Un pequeño grito salió de la boca del niño, que había estado tan callado que lo habían tomado por muerto. Era tan débil que apenas se oía si se escuchaba con atención, quizás confundiéndolo con respiración, ¡pero el niño definitivamente estaba llorando! ¡Llorar es señal de vida!
"¡Dios mío!"
"¡Un niño!"
Marie y Anna, concentradas en matar a Altair, saltaron de alegría como si hubieran oído claramente el sonido. Una sonrisa se dibujó en las comisuras de los labios de Altair, quien rara vez sonreía.
"¡Doctor! ¡El niño lloró! ¿Eso significa que está vivo? ¿Sí?"

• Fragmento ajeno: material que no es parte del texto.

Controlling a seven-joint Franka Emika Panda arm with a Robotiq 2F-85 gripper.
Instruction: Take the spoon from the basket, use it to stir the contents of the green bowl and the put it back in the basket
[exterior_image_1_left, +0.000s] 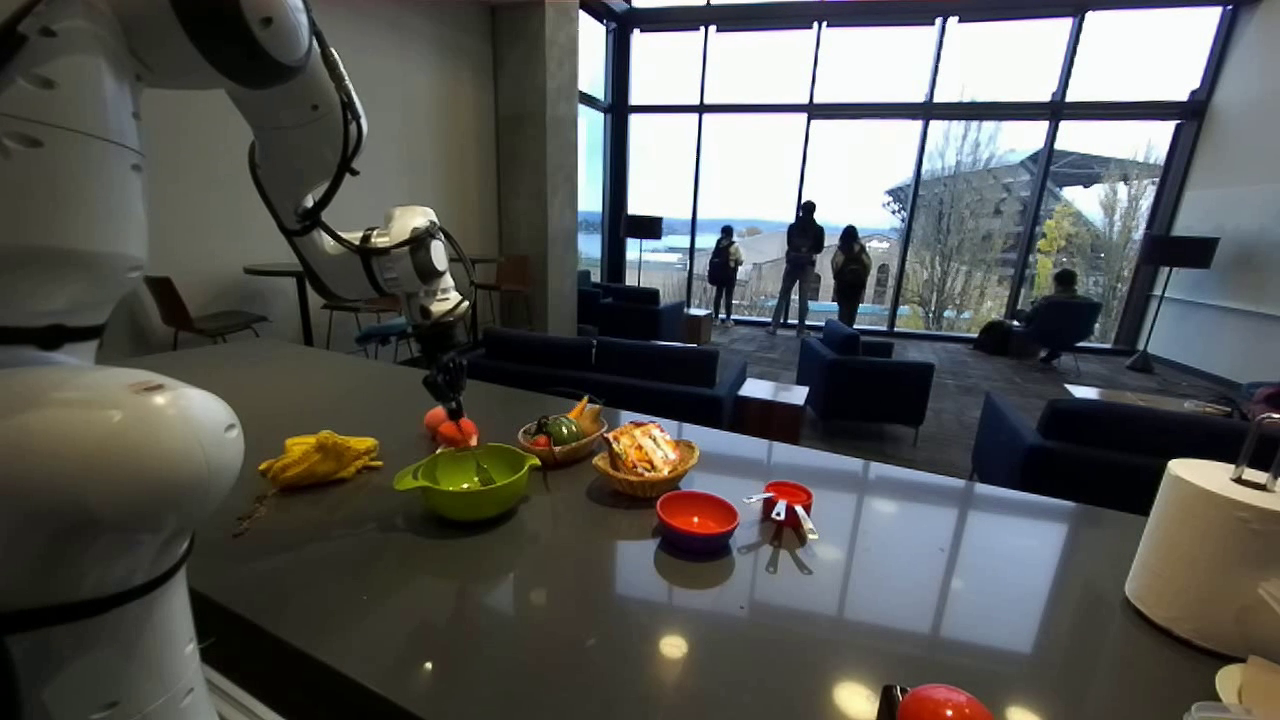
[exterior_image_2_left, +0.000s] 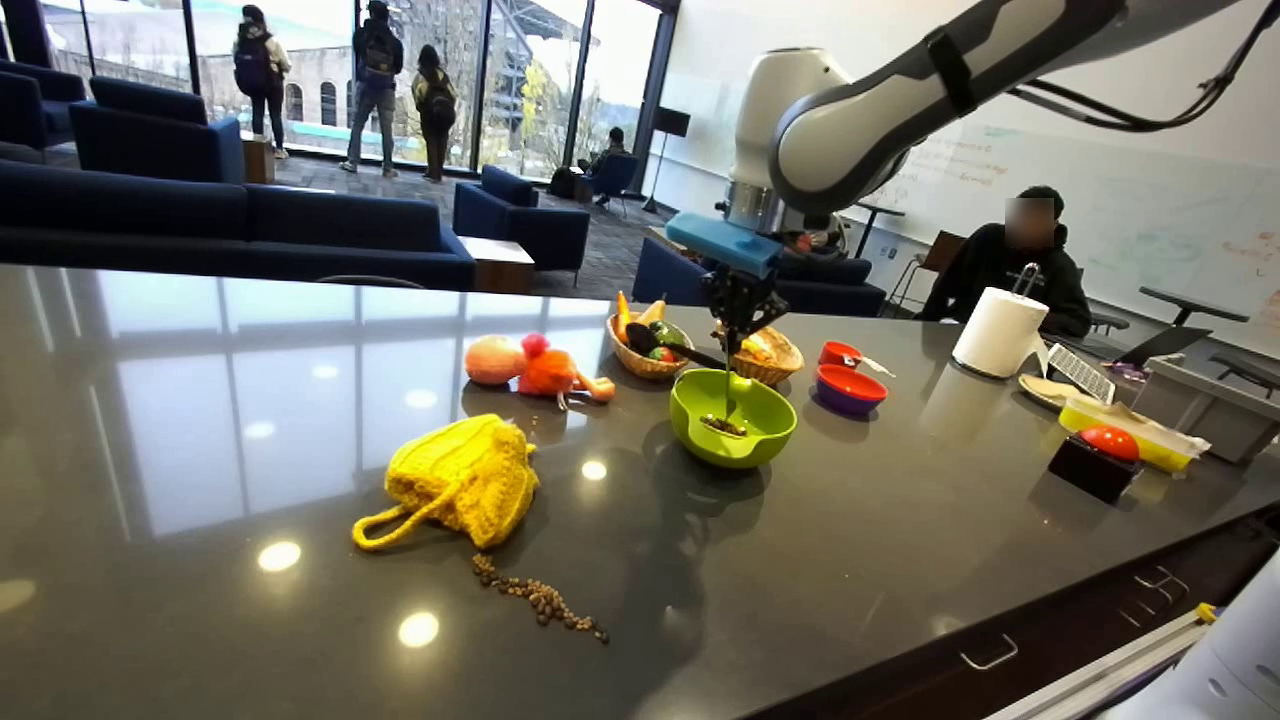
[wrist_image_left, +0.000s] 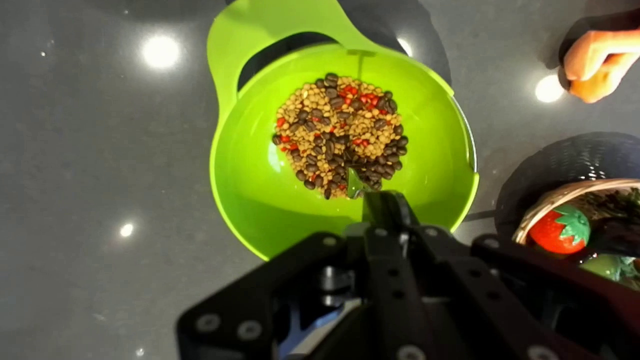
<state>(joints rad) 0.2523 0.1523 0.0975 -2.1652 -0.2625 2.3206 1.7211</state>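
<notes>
Green bowl (exterior_image_1_left: 470, 498) sits on the grey counter (exterior_image_1_left: 560, 620), holding a mix (wrist_image_left: 340, 132) of tan grains, dark beans and red bits. Spoon (wrist_image_left: 355, 184) stands nearly upright inside it, lower end in the mix: stem clear of the rim, tip able to work the bottom. Stirring looks to be the step in hand, return not yet done. Gripper (wrist_image_left: 387, 202) is over the bowl, fingers pinched on the spoon. Only a sliver shows below them, so the name leans partly on the task.

Just beside the bowl: vegetable basket (exterior_image_2_left: 640, 367), black utensil (exterior_image_2_left: 641, 341) lying in it, handle toward the bowl. Also near the bowl: tan-yellow basket (exterior_image_1_left: 645, 486) with orange-and-white food (exterior_image_1_left: 641, 447). Woven sides presumably keep loose goods from rolling; either basket could be the return spot. Apart from the bowl, yellow knit bag (exterior_image_2_left: 462, 480) slumps beside loose beans (exterior_image_2_left: 541, 599), out of the stirring's way.

Writing: whiteboard (exterior_image_2_left: 1120, 165), far beyond the bowl, carries faint red script (exterior_image_2_left: 960, 163), illegible. Food: no readable label.
</notes>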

A pesar del fuerte anuncio de Anna de la buena noticia, León no respondió. Naturalmente, sintiéndose amenazantes por ese hecho, los tres desviaron lentamente su atención de su hijo hacia Nadia. El rostro de Nadia estaba mucho peor que antes de que naciera. Su rostro, que había estado pálido un momento antes, ahora estaba gris. Dijo que parecía su cadáver... …. Altair se levantó aturdido. Ella caminó con dificultad y se paró frente a Nadia, y su hijo rompió a llorar sin darse cuenta.
"¡Guau... ... ¡Guau!"
Fue un llanto más fuerte que antes. Seguía siendo mucho más silencioso que el de un niño normal, pero ahora era evidente que el niño lloraba. Pero León estaba ocupado trabajando en Nadia, sudando como un sordo, y Nadia estaba flácida y parecía haber perdido todas sus fuerzas.
"......"
Altair no pudo encontrar nada que decir y mantuvo la boca cerrada. La historia se le enredaba en la cabeza y no podía sacársela de la boca.
"... ... prepárate." León abrió la boca con cautela en el frío silencio donde de vez en cuando se oía el débil llanto del niño.
“Prepara tu corazón... No sé si debería”.